RBL-2H3 cells plated into the culture medium in six-well plates (6 x 10⁵ cells/well) were grown overnight. Precultured cells were trypsinized, plated again into 96-well plates (5 x 10³/well), and cultured for 2 h. The adhered cells were loaded with [1,2-³H]hydroxytryptamine creatine sulfate (4 µCi/ml; Amersham Pharmacia Biotech, Aylesbury, U.K.) for 6 h. After washing, the cells were sensitized at the indicated Abs for 30 min. The secretion was measured for the release of this preloaded mediator, and the percent serotonin release (percent degranulation) was calculated as described previously (20).

Immunoprecipitation and Western blot analysis

Semiconfluent RBL-2H3 transfectants in a 10-cm dish were washed three times with Dulbecco’s PBS without calcium and magnesium (PBS(-); pH 8.0), and biotinylated for 5 min by adding the same volume of PBS(-) plus 1 mg/ml EZ-link sulfo-NHS-biotin (Pierce, Rockford, IL) in PBS(-). After rinsing the cells twice with cold PBS(-), cells were lysed in 450 µl of digitonin lysis solution (20). The lysates were scraped from the dish with a rubber policeman and shaken on ice for 15 min. After centrifugation, the supernatants of the lysates were immunoprecipitated with 50 µg of 2.4G2 conjugated to Sepharose 4B beads (Amersham Pharmacia Biotech). Immunoadsorbed beads were rinsed four times with lysis solution and heat denatured at 95°C for 5 min in the presence or the absence of 5% 2-ME. Samples were resolved by SDS-PAGE and transferred onto a polyvinylidene difluoride membrane (Millipore, Bedford, MA). Membranes were incubated with the Abs indicated, followed by probing with peroxidase-linked streptavidin (Amersham Pharmacia Biotech) or peroxidase-linked donkey anti-rabbit Ig (Amersham Pharmacia Biotech).

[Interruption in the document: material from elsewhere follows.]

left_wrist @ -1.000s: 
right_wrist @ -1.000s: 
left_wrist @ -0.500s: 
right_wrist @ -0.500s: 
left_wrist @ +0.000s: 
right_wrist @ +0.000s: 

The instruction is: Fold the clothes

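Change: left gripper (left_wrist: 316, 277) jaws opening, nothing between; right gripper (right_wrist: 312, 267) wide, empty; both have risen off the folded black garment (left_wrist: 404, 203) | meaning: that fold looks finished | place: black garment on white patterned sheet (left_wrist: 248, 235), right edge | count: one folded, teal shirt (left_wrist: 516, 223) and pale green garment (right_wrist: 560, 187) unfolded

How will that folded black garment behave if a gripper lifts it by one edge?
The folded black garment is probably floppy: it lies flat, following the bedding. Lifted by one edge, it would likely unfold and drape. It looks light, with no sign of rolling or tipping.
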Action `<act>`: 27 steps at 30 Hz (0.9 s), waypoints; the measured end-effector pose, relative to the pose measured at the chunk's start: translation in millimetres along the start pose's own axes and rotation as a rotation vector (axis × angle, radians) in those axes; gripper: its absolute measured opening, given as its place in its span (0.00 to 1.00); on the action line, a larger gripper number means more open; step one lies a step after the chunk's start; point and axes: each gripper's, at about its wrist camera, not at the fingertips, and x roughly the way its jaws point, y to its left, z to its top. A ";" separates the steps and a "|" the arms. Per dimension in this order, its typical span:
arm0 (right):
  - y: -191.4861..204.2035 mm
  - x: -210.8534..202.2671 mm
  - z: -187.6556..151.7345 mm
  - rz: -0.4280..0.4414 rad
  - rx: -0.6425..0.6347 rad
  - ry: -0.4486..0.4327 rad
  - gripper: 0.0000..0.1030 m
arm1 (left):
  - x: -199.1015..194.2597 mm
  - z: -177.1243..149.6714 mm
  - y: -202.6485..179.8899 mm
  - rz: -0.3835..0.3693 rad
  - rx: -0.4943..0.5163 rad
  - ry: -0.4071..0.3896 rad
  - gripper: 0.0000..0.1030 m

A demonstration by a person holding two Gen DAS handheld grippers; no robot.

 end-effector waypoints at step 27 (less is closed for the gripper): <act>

N-glycosidase digestion, SDS-PAGE, and silver staining

Monolayers of transfectants in a 15-cm dish were lysated by RIPA buffer (20) and immunoprecipitated with 2.4G2-Sepharose 4B. The Sepharose gel was then resuspended in 20 µl of digestion buffer containing 0.5% SDS, 50 mM 2-ME, and 0.55 M sodium phosphate. A 10-µl aliquot of the resuspended sample was digested in 5 µl of 7.5% Nonidet P-40, 1 U of glycopeptidase F (Sigma), and 13.8 µl of H₂O overnight at 37°C. Digested samples were resuspended in 4x SDS-PAGE sample buffer, heated for 5 min at 95°C, and electrophoresed on 12% polyacrylamide gels. Protein bands were stained with a silver staining kit (Amersham Pharmacia Biotech) according to the manufacturer’s instructions.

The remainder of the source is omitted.